§ **What is expected**:
Taking the line with "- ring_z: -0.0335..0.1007" as the first and the line with "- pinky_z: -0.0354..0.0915" as the last, set down exactly every line in that range from the entries below, and no more.

§ **Dataset items**:
"""
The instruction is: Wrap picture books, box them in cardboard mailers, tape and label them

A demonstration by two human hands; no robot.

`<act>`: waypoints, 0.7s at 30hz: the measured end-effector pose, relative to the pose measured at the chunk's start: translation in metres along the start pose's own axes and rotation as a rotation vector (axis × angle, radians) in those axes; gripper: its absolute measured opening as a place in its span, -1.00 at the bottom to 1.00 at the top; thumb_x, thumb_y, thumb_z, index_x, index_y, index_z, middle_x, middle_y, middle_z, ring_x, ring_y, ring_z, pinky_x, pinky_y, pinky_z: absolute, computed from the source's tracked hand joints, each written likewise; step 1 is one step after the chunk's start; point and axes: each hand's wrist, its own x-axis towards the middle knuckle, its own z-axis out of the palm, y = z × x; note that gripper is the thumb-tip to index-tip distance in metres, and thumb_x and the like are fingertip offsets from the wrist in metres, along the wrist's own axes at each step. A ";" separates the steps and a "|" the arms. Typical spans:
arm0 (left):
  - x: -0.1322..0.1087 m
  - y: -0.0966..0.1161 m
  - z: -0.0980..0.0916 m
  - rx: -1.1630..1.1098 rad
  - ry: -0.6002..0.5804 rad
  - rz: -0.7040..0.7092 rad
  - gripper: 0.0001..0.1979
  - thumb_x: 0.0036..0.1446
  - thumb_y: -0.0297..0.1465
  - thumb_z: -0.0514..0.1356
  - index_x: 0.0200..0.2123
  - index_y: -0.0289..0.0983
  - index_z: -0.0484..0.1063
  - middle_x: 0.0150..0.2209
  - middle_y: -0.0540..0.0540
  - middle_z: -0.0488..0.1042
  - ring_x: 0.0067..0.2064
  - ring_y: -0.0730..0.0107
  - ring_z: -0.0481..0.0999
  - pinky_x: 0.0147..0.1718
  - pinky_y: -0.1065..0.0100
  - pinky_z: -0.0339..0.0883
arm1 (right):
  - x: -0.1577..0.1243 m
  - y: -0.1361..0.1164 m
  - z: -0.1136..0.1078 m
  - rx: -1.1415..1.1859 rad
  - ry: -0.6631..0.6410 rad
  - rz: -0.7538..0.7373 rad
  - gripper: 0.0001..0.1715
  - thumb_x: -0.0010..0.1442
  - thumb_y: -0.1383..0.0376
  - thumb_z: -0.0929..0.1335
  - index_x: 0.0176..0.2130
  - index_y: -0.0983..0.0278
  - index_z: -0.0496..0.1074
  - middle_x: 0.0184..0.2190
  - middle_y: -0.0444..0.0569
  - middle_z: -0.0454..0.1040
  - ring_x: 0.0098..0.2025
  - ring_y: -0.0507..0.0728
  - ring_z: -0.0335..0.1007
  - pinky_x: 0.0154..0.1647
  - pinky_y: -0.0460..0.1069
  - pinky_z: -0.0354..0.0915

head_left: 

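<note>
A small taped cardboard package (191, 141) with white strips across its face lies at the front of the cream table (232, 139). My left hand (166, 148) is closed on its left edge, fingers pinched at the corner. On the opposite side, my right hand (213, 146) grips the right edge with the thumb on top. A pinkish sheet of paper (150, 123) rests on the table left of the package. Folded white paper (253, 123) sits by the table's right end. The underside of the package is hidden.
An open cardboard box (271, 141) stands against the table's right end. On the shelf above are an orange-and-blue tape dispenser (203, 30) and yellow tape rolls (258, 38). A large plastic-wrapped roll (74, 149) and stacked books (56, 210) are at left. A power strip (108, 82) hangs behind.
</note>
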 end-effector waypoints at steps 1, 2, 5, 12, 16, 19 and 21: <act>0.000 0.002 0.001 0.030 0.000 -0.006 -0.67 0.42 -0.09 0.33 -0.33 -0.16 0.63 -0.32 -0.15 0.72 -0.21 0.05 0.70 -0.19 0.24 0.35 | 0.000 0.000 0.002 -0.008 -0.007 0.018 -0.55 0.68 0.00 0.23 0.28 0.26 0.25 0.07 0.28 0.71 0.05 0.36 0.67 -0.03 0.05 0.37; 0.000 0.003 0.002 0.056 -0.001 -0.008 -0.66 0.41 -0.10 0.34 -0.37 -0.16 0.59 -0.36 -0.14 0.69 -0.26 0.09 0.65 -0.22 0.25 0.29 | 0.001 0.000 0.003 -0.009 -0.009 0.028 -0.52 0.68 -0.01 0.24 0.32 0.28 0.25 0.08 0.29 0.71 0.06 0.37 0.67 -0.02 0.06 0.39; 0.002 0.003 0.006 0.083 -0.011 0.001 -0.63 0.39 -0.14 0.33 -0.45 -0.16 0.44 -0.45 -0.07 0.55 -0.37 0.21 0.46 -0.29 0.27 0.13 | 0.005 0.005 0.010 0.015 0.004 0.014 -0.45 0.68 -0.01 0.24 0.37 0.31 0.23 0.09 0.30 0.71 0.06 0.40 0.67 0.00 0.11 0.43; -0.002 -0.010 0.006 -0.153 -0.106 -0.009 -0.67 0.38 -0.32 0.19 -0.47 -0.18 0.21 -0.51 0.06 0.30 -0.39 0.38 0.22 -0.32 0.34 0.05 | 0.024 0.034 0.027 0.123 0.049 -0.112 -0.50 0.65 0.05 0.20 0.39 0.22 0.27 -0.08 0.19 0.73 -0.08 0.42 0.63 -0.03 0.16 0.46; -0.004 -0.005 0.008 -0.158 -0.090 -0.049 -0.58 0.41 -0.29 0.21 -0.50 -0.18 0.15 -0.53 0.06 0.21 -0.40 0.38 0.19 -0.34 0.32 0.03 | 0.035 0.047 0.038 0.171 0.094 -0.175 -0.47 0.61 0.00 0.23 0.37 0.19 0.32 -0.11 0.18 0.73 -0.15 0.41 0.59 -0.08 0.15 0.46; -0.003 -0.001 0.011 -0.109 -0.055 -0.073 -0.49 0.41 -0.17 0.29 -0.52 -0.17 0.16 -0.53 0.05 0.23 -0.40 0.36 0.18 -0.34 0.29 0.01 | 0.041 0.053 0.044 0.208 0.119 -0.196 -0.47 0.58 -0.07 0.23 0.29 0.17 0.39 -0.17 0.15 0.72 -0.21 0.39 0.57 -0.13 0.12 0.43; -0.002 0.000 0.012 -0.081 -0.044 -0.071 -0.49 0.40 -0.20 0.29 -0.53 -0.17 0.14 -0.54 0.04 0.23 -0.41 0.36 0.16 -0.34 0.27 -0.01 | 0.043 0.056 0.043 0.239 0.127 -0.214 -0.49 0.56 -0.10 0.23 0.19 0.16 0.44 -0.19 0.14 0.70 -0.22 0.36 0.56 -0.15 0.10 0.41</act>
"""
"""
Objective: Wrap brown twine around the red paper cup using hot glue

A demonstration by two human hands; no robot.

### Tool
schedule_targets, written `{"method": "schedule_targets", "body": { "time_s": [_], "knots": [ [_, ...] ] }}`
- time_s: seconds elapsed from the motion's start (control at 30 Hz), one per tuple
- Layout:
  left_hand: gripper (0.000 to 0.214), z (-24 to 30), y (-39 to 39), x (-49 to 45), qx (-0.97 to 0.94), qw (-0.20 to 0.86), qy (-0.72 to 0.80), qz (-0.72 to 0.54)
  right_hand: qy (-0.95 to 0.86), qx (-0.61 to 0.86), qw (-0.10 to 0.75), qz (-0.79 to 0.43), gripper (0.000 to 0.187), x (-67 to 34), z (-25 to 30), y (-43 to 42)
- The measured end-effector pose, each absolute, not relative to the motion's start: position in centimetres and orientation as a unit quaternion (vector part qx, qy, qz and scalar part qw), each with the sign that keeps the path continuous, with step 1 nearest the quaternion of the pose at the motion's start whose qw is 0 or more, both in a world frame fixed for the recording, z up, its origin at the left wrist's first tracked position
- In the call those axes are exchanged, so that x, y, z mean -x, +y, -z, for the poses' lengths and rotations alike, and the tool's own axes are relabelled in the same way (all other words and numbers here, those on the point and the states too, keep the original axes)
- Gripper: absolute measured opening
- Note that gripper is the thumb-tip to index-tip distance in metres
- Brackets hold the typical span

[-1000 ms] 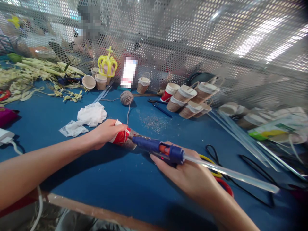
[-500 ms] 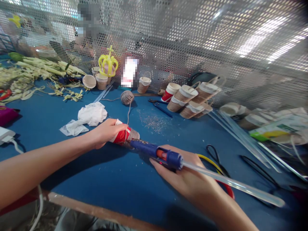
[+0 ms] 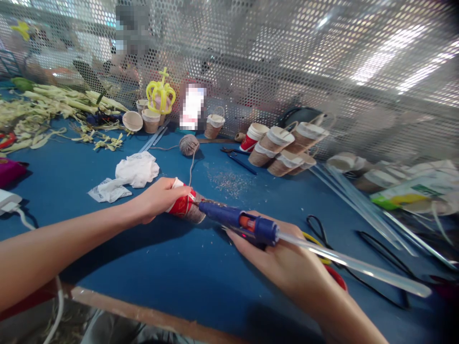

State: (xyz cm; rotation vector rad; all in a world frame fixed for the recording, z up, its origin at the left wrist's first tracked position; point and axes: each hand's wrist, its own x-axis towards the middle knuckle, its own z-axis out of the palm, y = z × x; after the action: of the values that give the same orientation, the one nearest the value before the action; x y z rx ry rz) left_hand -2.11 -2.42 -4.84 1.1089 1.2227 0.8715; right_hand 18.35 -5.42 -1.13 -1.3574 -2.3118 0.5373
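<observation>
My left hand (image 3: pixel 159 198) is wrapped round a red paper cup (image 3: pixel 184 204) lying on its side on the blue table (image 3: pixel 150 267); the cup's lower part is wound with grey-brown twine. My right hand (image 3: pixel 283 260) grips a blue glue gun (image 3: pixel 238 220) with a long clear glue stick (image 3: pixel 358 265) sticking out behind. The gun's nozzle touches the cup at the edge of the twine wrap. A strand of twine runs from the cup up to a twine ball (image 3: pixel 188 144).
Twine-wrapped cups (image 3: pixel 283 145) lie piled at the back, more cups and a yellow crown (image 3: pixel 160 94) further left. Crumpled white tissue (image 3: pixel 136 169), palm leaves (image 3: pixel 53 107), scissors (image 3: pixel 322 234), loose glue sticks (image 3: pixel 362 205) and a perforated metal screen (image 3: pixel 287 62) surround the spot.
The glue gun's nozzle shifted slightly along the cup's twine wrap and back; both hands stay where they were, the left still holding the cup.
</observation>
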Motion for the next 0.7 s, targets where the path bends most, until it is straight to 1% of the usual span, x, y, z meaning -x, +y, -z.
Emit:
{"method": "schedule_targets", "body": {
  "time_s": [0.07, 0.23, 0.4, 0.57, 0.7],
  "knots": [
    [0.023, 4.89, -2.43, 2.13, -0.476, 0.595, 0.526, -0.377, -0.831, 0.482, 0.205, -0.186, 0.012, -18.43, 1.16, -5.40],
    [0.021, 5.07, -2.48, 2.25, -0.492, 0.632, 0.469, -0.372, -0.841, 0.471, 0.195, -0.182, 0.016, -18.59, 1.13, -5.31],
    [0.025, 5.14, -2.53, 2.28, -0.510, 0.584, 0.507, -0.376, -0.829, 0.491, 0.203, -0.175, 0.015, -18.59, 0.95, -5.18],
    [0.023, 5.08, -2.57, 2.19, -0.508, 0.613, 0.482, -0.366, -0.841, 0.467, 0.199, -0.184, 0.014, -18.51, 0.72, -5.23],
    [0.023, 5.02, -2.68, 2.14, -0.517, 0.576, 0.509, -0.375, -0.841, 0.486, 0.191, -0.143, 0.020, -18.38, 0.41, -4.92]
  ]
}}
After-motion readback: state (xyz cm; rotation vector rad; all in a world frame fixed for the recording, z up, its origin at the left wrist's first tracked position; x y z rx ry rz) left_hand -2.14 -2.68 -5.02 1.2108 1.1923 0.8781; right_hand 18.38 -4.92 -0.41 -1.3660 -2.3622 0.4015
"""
§ **Expected output**:
  - ring_z: -0.0335..0.1007
  - pinky_x: 0.0154..0.1647
  - pinky_y: -0.0460..0.1069
  - pinky_z: -0.0354..0.0915

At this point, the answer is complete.